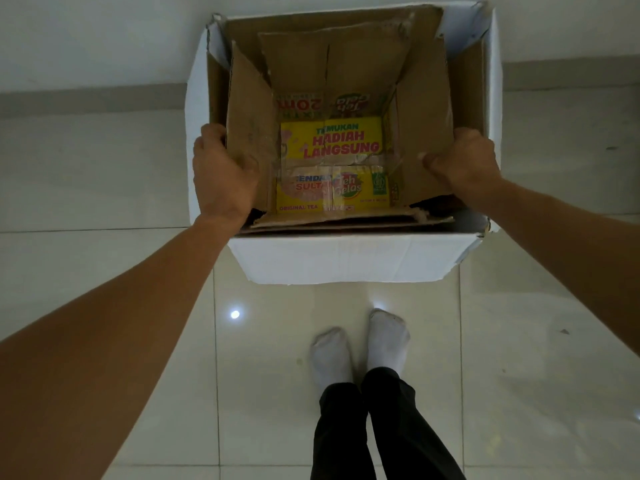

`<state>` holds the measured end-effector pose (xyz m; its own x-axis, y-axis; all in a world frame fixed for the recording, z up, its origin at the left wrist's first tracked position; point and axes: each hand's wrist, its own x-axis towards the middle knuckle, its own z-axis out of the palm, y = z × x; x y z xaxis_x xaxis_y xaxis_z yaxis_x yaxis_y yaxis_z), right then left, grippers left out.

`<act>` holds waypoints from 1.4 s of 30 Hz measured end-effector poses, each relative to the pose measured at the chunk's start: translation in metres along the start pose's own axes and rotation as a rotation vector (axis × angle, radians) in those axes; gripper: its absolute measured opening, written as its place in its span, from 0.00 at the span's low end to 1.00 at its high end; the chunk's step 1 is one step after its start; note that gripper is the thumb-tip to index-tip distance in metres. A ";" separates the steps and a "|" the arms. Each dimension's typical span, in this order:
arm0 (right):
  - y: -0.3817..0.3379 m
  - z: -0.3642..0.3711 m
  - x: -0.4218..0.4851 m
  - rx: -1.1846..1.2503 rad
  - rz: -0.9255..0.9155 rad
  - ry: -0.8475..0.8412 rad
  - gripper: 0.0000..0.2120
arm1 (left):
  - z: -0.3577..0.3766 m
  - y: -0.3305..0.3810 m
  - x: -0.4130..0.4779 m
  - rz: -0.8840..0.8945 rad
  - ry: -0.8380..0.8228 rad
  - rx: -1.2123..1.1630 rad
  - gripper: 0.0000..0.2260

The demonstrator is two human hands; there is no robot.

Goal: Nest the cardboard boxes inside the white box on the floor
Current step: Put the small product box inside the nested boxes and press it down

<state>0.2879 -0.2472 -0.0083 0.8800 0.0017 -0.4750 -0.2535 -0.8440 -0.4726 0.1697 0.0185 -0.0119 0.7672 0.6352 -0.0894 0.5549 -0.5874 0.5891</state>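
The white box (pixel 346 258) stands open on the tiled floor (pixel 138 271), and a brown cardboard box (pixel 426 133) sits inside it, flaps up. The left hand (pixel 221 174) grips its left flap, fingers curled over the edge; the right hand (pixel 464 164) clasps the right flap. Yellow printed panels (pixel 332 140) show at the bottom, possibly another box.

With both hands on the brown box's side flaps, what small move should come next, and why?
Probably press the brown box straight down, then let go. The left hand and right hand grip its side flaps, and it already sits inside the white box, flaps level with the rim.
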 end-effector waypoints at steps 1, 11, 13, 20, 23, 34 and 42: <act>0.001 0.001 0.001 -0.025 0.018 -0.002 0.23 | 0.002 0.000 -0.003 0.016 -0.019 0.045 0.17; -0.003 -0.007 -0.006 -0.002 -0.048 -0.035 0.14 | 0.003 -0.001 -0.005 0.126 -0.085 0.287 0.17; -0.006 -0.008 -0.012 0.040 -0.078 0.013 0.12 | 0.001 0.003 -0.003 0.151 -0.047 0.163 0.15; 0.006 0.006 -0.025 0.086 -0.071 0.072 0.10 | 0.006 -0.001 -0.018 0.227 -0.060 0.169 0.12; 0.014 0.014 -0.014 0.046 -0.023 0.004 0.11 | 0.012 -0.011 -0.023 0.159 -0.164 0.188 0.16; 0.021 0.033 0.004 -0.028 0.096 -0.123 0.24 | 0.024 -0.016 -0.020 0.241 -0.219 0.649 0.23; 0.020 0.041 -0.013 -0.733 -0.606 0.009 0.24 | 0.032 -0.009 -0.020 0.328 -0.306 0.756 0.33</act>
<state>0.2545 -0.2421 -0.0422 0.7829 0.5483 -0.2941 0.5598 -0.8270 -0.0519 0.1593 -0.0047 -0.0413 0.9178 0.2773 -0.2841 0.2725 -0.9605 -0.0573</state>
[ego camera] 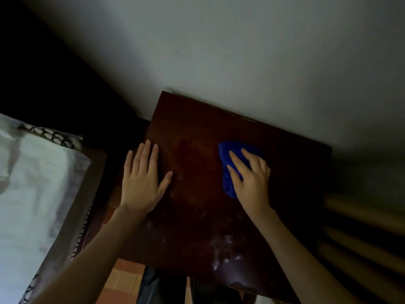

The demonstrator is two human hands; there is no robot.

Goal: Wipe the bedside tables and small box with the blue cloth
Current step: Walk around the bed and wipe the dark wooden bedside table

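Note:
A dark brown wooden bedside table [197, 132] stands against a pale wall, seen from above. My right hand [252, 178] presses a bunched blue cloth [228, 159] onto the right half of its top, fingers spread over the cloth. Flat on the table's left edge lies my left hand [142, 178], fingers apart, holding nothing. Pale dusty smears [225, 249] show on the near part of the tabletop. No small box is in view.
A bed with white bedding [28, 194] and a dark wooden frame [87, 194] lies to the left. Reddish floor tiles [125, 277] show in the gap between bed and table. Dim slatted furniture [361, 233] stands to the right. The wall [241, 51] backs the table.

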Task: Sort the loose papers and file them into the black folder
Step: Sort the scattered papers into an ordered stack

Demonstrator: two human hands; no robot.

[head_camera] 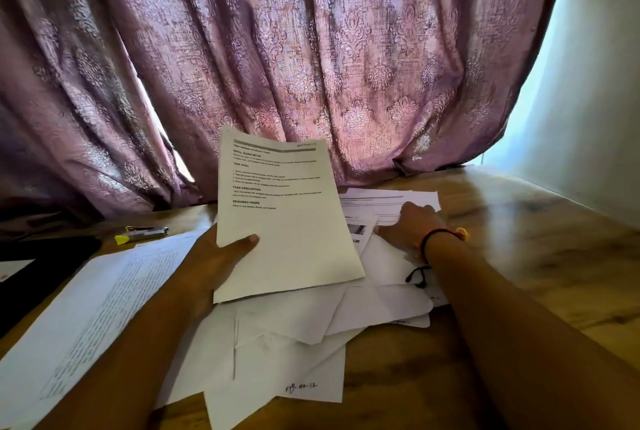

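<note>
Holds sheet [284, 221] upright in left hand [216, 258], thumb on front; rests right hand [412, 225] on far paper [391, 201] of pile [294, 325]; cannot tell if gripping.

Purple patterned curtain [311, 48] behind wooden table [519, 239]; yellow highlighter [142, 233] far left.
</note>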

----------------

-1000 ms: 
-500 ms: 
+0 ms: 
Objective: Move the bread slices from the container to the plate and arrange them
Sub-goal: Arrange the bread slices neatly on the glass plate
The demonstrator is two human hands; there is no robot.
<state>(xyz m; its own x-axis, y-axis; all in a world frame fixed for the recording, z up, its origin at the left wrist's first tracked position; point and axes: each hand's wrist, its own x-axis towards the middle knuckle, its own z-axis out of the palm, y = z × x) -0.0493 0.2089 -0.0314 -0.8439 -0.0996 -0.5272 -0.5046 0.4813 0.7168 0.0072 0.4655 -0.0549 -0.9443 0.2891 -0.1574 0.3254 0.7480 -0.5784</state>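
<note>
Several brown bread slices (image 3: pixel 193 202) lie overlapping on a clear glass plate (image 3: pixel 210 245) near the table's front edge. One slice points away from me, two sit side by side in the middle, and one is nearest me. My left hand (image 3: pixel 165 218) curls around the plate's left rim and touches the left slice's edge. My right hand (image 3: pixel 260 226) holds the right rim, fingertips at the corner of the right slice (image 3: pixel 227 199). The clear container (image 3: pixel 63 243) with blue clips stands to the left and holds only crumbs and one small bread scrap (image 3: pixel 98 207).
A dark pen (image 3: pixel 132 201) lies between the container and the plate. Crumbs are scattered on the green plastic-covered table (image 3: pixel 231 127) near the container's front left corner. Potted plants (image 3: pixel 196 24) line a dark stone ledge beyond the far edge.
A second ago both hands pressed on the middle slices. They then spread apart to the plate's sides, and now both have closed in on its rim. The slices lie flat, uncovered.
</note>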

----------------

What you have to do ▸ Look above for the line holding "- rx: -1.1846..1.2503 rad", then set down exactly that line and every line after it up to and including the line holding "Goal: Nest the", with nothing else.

Task answer ▸
  - rx: -1.1846..1.2503 rad
  - rz: -0.9255..0.9155 rad
  - ry: -0.8475..0.8412 rad
  - gripper: 0.0000..0.2120
arm1 (left):
  - z: -0.3577..0.3766 m
  - y: -0.3305..0.3810 m
  - x: -0.4130..0.4779 m
  - rz: -0.8840..0.8945 rad
  - ry: -0.8380..0.8228 rad
  - rx: -1.2123..1.1630 rad
  - gripper: 0.0000..0.2260

The demonstrator is two human hands; there is no robot.

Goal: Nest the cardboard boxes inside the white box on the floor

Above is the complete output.